> **Task requirements**
All that should be output is the block of lines below from the line with "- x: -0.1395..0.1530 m" to the line with "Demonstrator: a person", both included, exactly as written.

> **Entries provided**
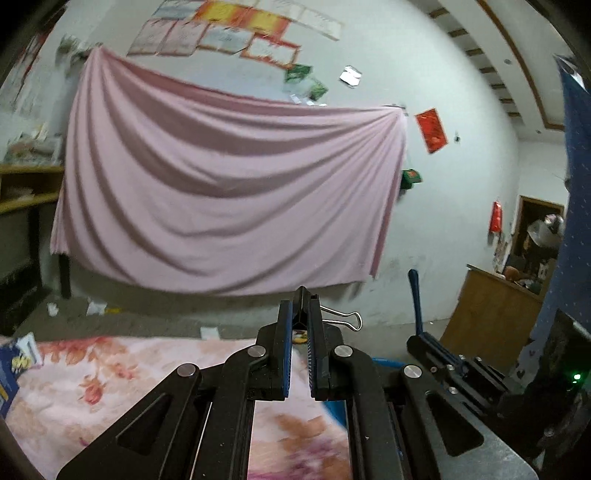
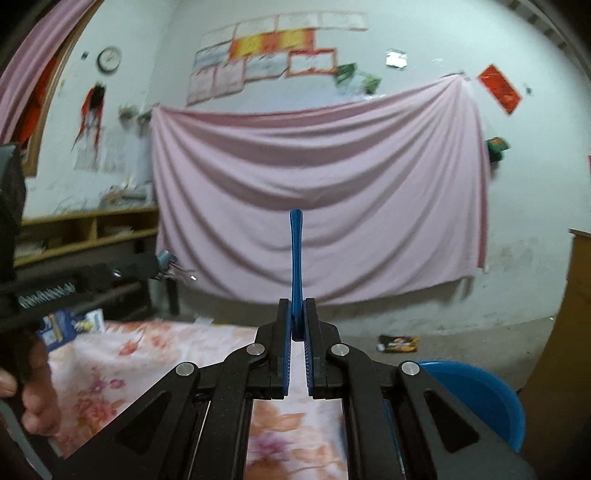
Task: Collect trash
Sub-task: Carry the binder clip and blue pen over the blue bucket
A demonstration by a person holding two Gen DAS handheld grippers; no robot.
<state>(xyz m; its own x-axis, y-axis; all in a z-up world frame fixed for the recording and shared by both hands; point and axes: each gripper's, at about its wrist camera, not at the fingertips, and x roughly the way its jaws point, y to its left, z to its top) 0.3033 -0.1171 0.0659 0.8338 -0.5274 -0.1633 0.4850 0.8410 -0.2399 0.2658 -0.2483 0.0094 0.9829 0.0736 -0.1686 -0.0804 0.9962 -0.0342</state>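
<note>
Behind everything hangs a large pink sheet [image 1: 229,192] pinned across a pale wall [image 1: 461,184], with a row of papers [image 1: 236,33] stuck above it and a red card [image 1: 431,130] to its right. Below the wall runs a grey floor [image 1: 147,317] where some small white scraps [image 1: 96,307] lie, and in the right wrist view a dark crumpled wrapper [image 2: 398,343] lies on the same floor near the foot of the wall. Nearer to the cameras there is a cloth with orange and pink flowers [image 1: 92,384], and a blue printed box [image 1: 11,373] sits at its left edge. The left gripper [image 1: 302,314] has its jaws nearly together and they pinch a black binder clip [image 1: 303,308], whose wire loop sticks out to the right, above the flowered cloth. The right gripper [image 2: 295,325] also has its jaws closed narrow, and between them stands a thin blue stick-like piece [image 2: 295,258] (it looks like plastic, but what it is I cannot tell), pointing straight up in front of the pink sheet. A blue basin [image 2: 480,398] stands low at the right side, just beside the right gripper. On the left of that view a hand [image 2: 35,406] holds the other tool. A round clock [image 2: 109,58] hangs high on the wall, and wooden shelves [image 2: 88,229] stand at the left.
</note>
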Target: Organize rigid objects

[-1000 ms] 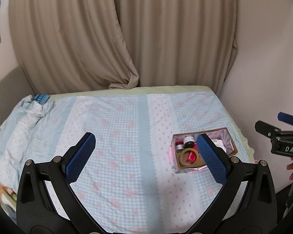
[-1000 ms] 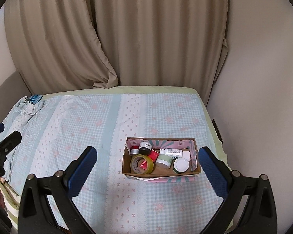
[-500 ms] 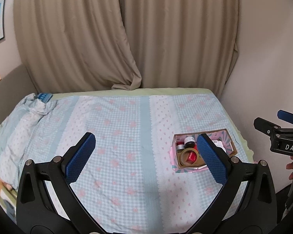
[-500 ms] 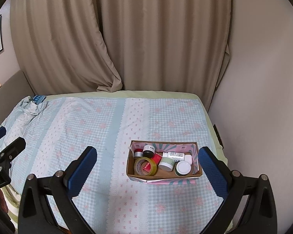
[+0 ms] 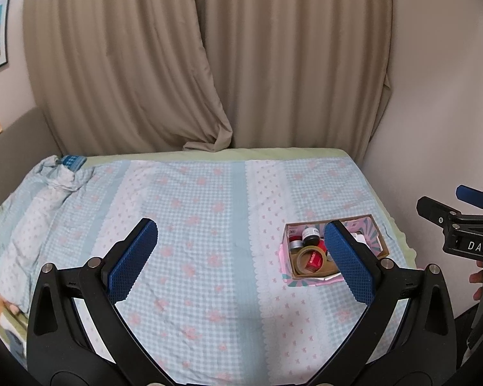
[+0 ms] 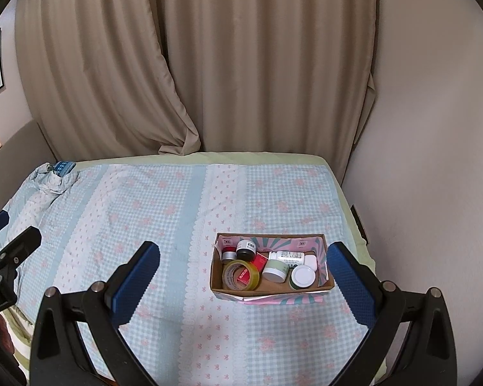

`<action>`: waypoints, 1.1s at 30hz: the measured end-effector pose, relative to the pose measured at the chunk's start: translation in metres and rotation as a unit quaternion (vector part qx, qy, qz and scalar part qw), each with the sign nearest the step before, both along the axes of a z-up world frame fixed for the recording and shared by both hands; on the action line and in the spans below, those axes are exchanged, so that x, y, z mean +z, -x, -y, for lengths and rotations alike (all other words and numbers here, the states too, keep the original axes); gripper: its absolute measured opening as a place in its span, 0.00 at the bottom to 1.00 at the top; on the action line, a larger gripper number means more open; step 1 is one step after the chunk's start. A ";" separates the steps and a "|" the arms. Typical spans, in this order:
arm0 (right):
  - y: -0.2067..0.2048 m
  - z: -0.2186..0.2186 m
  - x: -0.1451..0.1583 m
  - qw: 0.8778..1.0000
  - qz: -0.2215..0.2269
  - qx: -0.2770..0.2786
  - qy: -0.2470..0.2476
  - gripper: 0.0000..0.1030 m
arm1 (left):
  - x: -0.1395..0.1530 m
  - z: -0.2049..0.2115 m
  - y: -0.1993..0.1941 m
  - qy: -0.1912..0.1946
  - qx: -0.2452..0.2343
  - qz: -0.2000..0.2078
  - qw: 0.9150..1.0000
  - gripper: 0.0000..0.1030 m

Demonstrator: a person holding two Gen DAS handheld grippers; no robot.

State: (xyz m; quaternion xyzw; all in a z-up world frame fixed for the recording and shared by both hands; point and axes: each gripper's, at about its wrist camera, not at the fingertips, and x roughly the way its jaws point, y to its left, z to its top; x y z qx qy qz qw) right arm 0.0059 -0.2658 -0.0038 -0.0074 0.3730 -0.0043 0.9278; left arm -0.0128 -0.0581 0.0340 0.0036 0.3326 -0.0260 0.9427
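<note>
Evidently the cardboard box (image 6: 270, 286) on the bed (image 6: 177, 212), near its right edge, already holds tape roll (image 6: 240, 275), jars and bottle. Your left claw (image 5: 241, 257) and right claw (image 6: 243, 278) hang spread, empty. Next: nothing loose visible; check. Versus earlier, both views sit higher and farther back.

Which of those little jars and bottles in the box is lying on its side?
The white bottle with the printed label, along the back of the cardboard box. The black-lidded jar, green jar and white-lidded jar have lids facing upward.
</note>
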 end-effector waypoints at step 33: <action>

> **Result for this task**
  - x: -0.1395..0.1530 m
  - z: -0.2049..0.2115 m
  - y: -0.1993..0.1941 m
  - qy: -0.1912..0.1946
  - qx: -0.2452..0.2343
  - qz: -0.2000..0.2078
  - qw: 0.9150..1.0000
  - gripper: 0.0000..0.1030 m

Demonstrator: a person holding two Gen DAS handheld grippers; no robot.

For this exercise, the answer is now complete.